# Mirror Guards beware of cheapies



## tattytony (Jun 29, 2009)

I have bought a set of mirror guards and saved about £40 in total so thought I was onto a winner until they arrived  

See the pictures one was cracked on delivery what hope have they got if they get hit by something, there was no where for the water to drain out :x and lots of places for it to get in  

The seal does not fit properly :evil: and when you try putting them on they pull straight off so not held in place, I won't go into the lumps and bumps but suffice to say that they are nothing like the ones that Chelston sell.

There is NO WAY these will survive a light impact at all let alone one like I had in France which broke a mirror case on my old van :twisted: :evil: :twisted:

I now have the real ones and no comparison so cheap is not always cheap :roll: 

Buy at you own peril :wink:


----------



## Telbell (May 1, 2005)

Are the first lot from the "Mirror Guard" company tony (Taunton)?

What "make " are The Chelston ones? We have those from the Taunton people (bought at a Show) and they're fine- had a few minor knocks, fit snugly- no complaints.

I think they were £90- ish


----------



## tattytony (Jun 29, 2009)

Telbell said:


> Are the first lot from the "Mirror Guard" company tony (Taunton)?
> 
> What "make " are The Chelston ones? We have those from the Taunton people (bought at a Show) and they're fine- had a few minor knocks, fit snugly- no complaints.
> 
> I think they were £90- ish


The ones at Chelston are the proper Mirror Guards mine came from Bristol way. Now I have the proper Mirror Guards from Mirror Guard themselves :wink:


----------



## Telbell (May 1, 2005)

> mine came from Bristol way.


tony- if you believe they weren't genuine it may be useful to tell us all where exactly thewy came from - and tell Trading Standards??

"Back of a Lorry job?" :lol:


----------



## tattytony (Jun 29, 2009)

Hi again Telbell

These I knew were not the original when I bought them but was told they were better and cheaper by the guy making them, but when I got them they were quite flimsy (thin), damaged and with no way to fix them in place :roll: 

When I took them to be fitted by the motorhome place (Somerset Motorhome Centre) who had the van all manner of things happened and the boss there said these were not Mirror Guards I said they are better, he asked where did I get them so I told him (thinking he might want to buy some) he then said look at these and produced a real sturdy set and said I am a director of Mirror Guard the company,  oops I said, you can have a genuine set foc and we will keep these he said.

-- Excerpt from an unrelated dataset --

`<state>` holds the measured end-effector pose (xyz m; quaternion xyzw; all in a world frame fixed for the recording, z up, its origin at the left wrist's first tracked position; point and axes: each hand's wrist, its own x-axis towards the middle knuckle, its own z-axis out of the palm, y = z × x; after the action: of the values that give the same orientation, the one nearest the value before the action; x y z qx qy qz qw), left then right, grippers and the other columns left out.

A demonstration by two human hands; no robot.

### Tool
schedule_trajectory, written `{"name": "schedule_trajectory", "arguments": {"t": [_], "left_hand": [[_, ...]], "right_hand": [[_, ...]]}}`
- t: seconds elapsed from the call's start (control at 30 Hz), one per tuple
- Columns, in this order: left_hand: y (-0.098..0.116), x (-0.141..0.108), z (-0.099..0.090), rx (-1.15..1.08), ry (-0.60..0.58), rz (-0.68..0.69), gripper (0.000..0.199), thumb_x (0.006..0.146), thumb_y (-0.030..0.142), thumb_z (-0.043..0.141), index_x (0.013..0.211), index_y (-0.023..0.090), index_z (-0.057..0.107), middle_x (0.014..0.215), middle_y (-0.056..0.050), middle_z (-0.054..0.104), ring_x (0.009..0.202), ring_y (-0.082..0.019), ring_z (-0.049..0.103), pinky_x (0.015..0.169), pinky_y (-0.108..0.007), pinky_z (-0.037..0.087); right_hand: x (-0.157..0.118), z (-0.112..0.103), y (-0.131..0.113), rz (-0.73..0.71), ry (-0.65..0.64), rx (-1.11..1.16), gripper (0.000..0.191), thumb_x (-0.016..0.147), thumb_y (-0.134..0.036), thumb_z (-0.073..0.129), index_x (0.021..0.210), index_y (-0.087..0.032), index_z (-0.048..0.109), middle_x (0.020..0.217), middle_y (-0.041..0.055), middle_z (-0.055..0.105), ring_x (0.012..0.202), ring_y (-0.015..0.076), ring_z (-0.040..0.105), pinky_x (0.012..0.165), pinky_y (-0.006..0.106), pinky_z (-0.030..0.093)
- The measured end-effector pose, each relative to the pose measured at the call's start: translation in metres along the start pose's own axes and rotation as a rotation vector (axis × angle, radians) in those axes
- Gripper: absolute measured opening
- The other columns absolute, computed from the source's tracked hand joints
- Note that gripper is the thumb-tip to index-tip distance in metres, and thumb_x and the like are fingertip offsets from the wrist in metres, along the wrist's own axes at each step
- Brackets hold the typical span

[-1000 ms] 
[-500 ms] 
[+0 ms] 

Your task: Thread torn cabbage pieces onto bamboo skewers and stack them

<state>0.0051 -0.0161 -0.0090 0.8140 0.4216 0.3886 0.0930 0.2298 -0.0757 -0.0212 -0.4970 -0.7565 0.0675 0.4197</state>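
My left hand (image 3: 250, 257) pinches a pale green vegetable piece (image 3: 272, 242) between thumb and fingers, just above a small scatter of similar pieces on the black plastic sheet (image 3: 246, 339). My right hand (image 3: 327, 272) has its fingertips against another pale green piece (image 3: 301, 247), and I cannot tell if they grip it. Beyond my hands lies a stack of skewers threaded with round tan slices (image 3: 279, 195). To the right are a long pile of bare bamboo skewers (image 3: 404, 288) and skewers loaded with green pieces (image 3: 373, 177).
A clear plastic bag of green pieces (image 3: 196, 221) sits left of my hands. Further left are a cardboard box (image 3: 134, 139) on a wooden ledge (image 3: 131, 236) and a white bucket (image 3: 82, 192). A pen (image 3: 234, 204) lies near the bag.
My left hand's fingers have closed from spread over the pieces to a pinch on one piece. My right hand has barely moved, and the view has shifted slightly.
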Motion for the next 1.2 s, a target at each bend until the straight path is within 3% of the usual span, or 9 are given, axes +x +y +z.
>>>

So those were fitted and they now have the set in the photos. I guess he will be calling the Bristol guy to say they are a bad copy. :lol: :lol:


----------



## Oscarmax (Mar 3, 2011)

Hi,

After having a mirror broken on my 2008 Autotrail October last year, I brought a new offside mirror from Mirrorman. I then brought a set of protectors from Mirrorguards,earlier this year, they are a good snug fit and very strong, although I have noticed when I open my drivers door fully, the back of the mirrorguard catches the windscreen pillar ?. I do not know if this due to the replacement mirror from Mirrorman, the Mirrorguard or a combination of both ?


----------



## tattytony (Jun 29, 2009)

Oscarmax said:


> Hi,
> 
> After having a mirror broken on my 2008 Autotrail October last year, I brought a new offside mirror from Mirrorman. I then brought a set of protectors from Mirrorguards,earlier this year, they are a good snug fit and very strong, although I have noticed when I open my drivers door fully, the back of the mirrorguard catches the windscreen pillar ?. I do not know if this due to the replacement mirror from Mirrorman, the Mirrorguard or a combination of both ?


I would ask the MirrorGuard man call him, I spoke to him yesterday and he is a nice guy 07971 654936 :wink:


----------



## carprus (Jun 22, 2008)

Hi , who is/are Mirror gaurd ? :? 

Rob.


----------



## tattytony (Jun 29, 2009)

carprus said:


> Hi , who is/are Mirror gaurd ? :?
> 
> Rob.


I have sent you a pm with their web address :wink:


----------